File "tools/test_recognizer.py", line 122, in main() File "tools/test_recognizer.py", line 83, in main outputs = single_test(model, data_loader) File "tools/test_recognizer.py", line 20, in single_test for i, data in enumerate(data_loader): File "/home/sparsh/anaconda3/envs/venv/lib/python3.5/site-packages/torch/utils/data/dataloader.py", line 568, in next return self._process_next_batch(batch) File "/home/sparsh/anaconda3/envs/venv/lib/python3.5/site-packages/torch/utils/data/dataloader.py", line 608, in _process_next_batch raise batch.exc_type(batch.exc_msg) IndexError: Traceback (most recent call last): File "/home/sparsh/anaconda3/envs/venv/lib/python3.5/site-packages/torch/utils/data/_utils/worker.py", line 99, in _worker_loop samples = collate_fn([dataset[i] for i in batch_indices]) File "/home/sparsh/anaconda3/envs/venv/lib/python3.5/site-packages/torch/utils/data/_utils/worker.py", line 99, in samples = collate_fn([dataset[i] for i in batch_indices]) File "/media/Seagate_4TB2/sparsh/mmaction-master/mmaction/datasets/rawframes_dataset.py", line 271, in getitem gt_label=DC(to_tensor(record.label), stack=True, File "/media/Seagate_4TB2/sparsh/mmaction-master/mmaction/datasets/rawframes_dataset.py", line 25, in label return int(self._data[2]) IndexError: list index out of range

zhaoyue-zephyrus commented 5 years ago

Hi @sparsh-b

The missing keys with name ".num_batches_tracked" don't affect the outcome.

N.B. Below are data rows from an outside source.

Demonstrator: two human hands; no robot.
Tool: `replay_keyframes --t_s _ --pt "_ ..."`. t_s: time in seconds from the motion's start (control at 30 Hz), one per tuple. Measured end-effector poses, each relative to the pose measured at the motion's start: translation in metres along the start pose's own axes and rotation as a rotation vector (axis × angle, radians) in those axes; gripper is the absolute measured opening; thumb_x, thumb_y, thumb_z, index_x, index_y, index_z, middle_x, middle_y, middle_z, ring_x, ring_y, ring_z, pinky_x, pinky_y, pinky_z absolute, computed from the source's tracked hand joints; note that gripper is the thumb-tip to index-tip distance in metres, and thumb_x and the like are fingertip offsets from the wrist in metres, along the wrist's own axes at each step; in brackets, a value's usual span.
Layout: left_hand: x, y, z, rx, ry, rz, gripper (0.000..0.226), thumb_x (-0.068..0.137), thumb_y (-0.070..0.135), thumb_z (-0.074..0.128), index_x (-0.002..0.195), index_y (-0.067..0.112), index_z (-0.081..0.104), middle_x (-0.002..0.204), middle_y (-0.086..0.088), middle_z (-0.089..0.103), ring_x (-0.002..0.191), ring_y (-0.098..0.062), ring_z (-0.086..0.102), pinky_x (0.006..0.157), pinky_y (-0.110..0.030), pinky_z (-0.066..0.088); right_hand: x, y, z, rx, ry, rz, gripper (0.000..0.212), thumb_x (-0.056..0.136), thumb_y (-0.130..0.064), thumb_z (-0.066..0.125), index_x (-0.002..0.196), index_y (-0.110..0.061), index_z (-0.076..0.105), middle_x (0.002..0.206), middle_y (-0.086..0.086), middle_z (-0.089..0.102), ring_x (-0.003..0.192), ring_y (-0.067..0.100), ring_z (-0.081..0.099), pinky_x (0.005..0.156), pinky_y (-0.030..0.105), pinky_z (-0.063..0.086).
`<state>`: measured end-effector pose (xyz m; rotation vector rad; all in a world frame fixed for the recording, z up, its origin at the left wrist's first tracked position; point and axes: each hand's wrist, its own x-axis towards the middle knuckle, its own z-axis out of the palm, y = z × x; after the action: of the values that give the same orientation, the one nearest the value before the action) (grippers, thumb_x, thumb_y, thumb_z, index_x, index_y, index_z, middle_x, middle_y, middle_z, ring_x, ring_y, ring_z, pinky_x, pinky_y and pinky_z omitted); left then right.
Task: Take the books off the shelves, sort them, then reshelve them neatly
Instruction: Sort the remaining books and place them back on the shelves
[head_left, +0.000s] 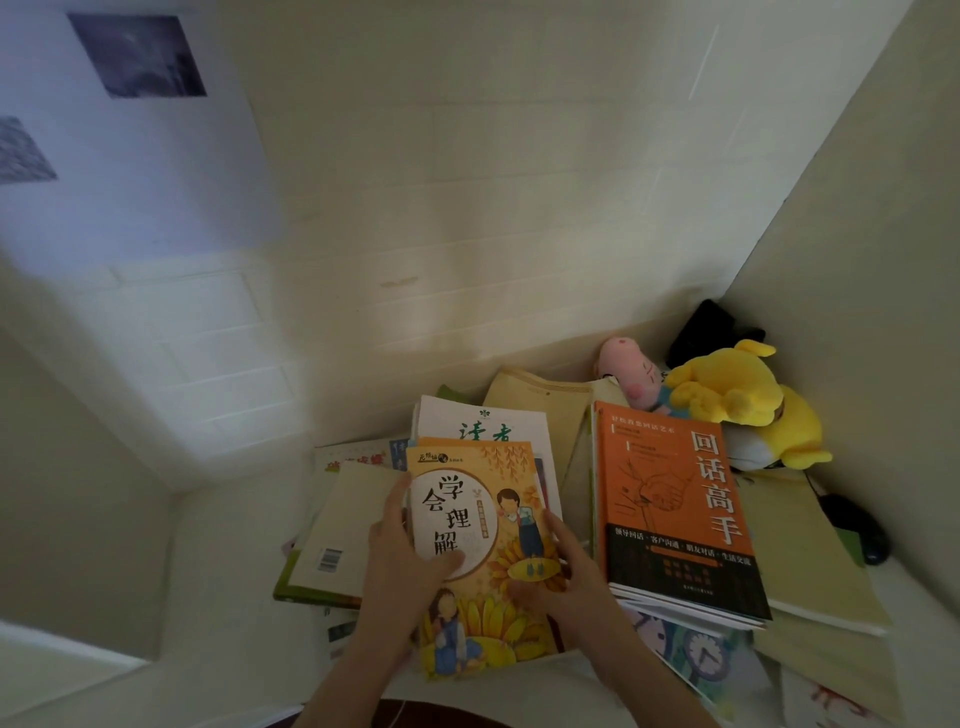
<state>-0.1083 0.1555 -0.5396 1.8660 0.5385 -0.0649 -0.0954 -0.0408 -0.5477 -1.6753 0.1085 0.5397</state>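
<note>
Currently both hands grip one book: left hand (405, 551) on its left edge with the thumb across the cover, right hand (563, 571) on the right edge, thumb also on the cover. Risk: the right wrist is just beside the orange book stack (675, 519), which overhangs looser books beneath, so a nudge would probably slide it. The yellow sunflower book (483, 623) sits between the palms, partly covering the white magazine (483, 421).

On the desk (228, 545) lie at least seven books, the yellow book (488, 525) and orange book (670, 499) among them, one pink plush toy (631, 371), one yellow plush toy (727, 387) and one black mouse (857, 525), with a left hand (400, 551) and a right hand (563, 571).
</note>
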Motion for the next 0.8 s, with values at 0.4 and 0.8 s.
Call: replay_keyframes --t_s 0.4,0.8 --pt "0.013 0.0 -0.023 -0.202 -0.019 -0.085 0.087 0.076 0.013 0.077 0.147 0.011 0.026 0.133 -0.014 0.054 0.109 -0.026 0.057 0.09 -0.041 0.05 0.001 -0.001 0.021 0.032 -0.004 -0.031 0.088 0.078 -0.008 0.077 0.147 -0.03 0.028 0.133 -0.008 0.051 0.11 0.006 0.056 0.077 0.021 0.056" --pt "-0.003 -0.015 -0.09 -0.544 0.096 0.079 0.1 0.072 -0.002 0.072 0.135 0.059 0.025 0.113 -0.006 0.057 0.1 -0.023 0.063 0.073 -0.043 0.057 0.027 -0.027 0.072 -0.052 -0.11 -0.236 0.075 0.08 -0.012 0.076 0.134 -0.046 0.036 0.137 -0.005 0.048 0.111 0.004 0.058 0.087 0.036 0.056"
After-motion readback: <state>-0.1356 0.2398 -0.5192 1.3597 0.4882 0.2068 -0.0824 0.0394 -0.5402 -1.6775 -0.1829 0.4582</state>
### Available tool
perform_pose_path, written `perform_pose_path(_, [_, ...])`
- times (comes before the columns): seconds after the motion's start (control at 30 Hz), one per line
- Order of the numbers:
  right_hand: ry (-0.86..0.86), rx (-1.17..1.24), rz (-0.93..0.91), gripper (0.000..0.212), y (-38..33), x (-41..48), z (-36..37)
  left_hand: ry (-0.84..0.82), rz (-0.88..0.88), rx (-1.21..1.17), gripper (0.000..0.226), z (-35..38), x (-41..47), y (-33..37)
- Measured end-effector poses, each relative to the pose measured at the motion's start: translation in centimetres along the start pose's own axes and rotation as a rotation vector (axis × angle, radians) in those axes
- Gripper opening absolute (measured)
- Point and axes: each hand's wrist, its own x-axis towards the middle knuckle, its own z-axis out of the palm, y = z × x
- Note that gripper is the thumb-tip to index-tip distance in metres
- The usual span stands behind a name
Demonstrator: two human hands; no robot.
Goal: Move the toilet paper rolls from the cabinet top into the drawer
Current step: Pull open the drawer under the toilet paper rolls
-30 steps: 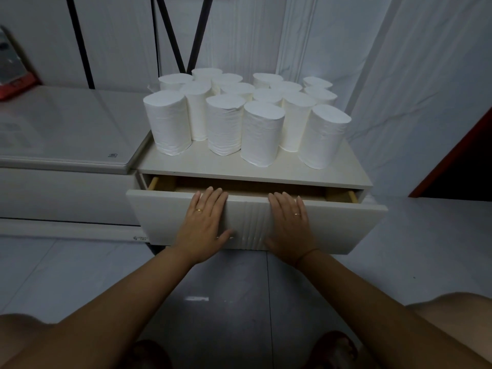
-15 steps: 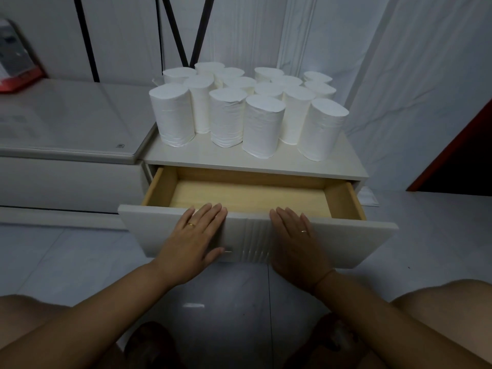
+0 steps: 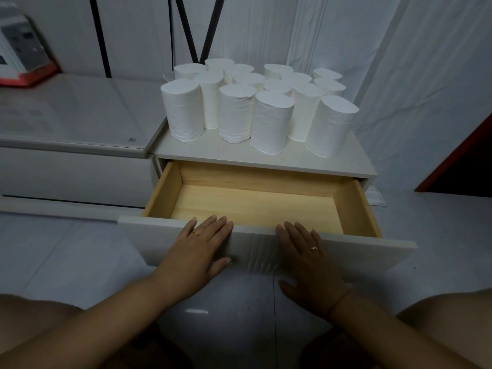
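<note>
The drawer (image 3: 255,206) stood pulled well out of the cabinet (image 3: 266,158), its pale wooden inside bare. The left hand (image 3: 198,251) and the right hand (image 3: 306,258) lay flat on the white drawer front (image 3: 372,251), fingers spread and gripping nothing, fingertips reaching its top edge. The toilet paper rolls (image 3: 270,121) all stood upright, crowded together on the cabinet top, none in the drawer.

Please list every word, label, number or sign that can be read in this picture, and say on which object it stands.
No text can be read.
Small dark mark on the glass top, near its front corner: too small to read.
Panel on the white and red device at far left: blurred, unreadable.
Toilet paper rolls and drawer: no text.
</note>
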Motion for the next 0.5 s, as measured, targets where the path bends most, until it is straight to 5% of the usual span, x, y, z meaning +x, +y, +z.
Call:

The error actually comes from the last line IndexError: list index out of range. Did you check the format of your filelist? It should have multiple lines, each of which have three elements split by space: $video_id $num_frame $label

sparsh-b commented 5 years ago

Thanks a lot for the reply @zhaoyue-zephyrus !

The rawframes filelist is in the said format, but the videos filelist is in the format of: $video_id $label

I'm attaching the screenshots of both. P.S: I'm using UCF101 Videos: image Rawframes: image

zhaoyue-zephyrus commented 5 years ago

@sparsh-b Please make sure that the Dataset type and the filelist type are consistent in your config. For example, if your dataset is RawFramesDataset, then the valid filelist should be those with name rawframes.

sparsh-b commented 5 years ago

The dataset_type in config is set to RawFramesDataset. But, i couldn't find filelist type in config file (Pls let me know where to check for filelist type.). The contents of the folder (data/ucf101) containing filelists looks like this: image (pls ignore the presence of the folders rawframes_24th & rawframes_25th_1)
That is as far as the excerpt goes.